Happy New Year, I hope

December 30, 2021
     

 The first New Year’s Eve I remember I was 6 years old. I wondered what “New Year” meant and my mother explained as she put me to bed. “When you wake up,” she said, “it won’t be 1954 anymore.”

        There have been lots of memorable New Year’s celebrations from family parties where my father joined us on the floor playing “Twister” to a college party where someone went out to the porch and fired a shotgun as the ultimate noisemaker. Once I took my son skiing in Colorado for Christmas break. We were so tired we couldn’t stay up until midnight.
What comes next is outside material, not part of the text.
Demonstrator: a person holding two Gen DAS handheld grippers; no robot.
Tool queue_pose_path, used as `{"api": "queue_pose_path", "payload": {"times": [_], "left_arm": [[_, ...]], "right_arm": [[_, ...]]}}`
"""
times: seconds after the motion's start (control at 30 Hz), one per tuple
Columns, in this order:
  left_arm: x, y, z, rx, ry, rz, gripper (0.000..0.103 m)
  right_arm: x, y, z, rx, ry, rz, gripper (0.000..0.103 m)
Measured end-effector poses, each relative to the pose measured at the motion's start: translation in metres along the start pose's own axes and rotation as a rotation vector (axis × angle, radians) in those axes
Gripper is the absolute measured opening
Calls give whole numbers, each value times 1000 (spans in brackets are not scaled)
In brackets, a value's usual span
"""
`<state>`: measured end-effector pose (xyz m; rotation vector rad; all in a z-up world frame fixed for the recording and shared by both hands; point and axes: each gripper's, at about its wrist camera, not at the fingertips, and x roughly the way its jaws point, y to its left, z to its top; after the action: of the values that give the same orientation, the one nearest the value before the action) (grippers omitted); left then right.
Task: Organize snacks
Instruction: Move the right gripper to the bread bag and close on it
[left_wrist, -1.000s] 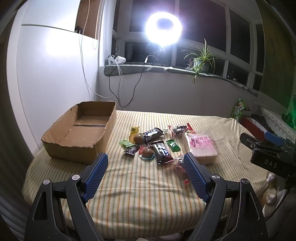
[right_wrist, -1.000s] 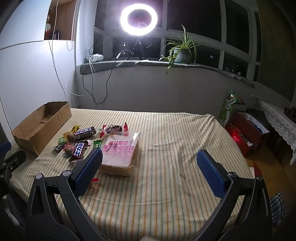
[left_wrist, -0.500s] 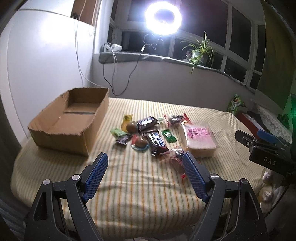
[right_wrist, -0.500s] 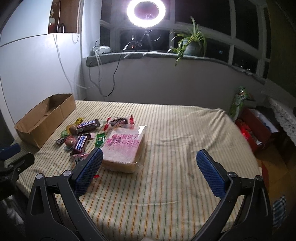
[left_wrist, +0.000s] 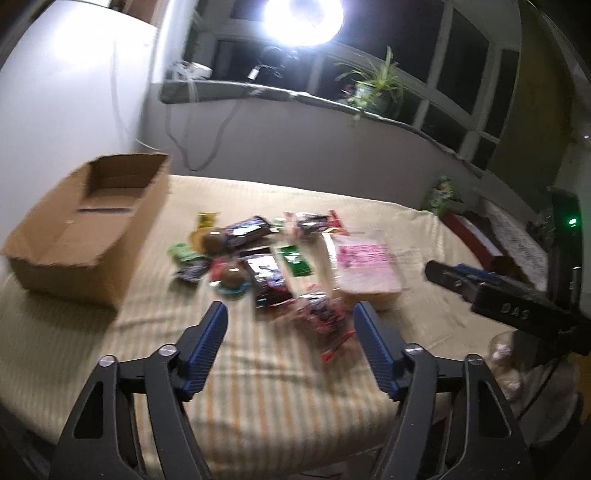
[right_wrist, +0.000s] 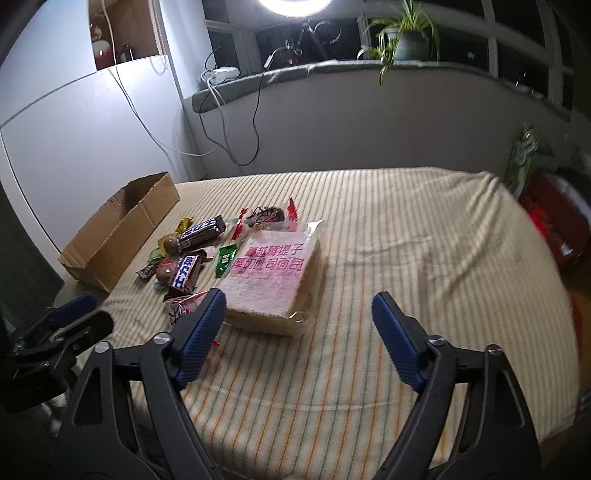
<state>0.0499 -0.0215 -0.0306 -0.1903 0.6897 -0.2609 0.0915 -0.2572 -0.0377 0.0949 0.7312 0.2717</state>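
We bring both empty tools, left tool (left_wrist: 290, 334) and right tool (right_wrist: 299, 321), jaws just narrowing yet open, toward snacks (right_wrist: 192, 254) beside the box (right_wrist: 122, 229) for sorting

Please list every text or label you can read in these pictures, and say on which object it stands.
"DAS": on the right tool's black body, left wrist view.
Pink Chinese print: bagged sliced bread; not surely readable.
White lettering: two dark candy bars; too blurred.
Other small wrappers: too small.

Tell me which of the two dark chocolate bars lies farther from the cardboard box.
The chocolate bar beside the green packet, close to the bagged toast bread; the other bar lies farther back, nearer the box.
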Motion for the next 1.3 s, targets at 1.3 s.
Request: {"api": "queue_pose_path", "payload": {"times": [1.3], "left_arm": [[125, -12, 36, -42, 362, -357, 49]], "right_arm": [[105, -45, 23, 277, 341, 341, 43]]}}
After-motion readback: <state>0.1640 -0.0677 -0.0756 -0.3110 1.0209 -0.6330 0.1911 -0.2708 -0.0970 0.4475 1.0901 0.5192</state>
I managed to see the ball drop in Times Square but with the difference in time zones it was only 10 p.m. in Colorado.
        Somewhere in my kitchen cabinets are a pair of champagne flutes with stems that spell out 2000. I bought them on a Christmas cruise, but I didn’t have time to use them to usher in the new millennium. There were so many fears that the new date would cause major computer glitches that the entire news staff was on duty that night just in case. It was probably the tamest New Year’s ever. 
         I have lots of New Year’s memories, but for some reason I can’t remember what I was doing two years ago on New Year’s Eve, a month or so before I heard the word Covid. And I don’t have many memories of last New Year’s Eve — days before “patriots” attacked the capitol of our own country. 
         I have given up on resolutions or New Year’s predictions. I have no concept of what tomorrow might bring. The only thing I know for sure, when I wake up it won’t be 1954 anymore.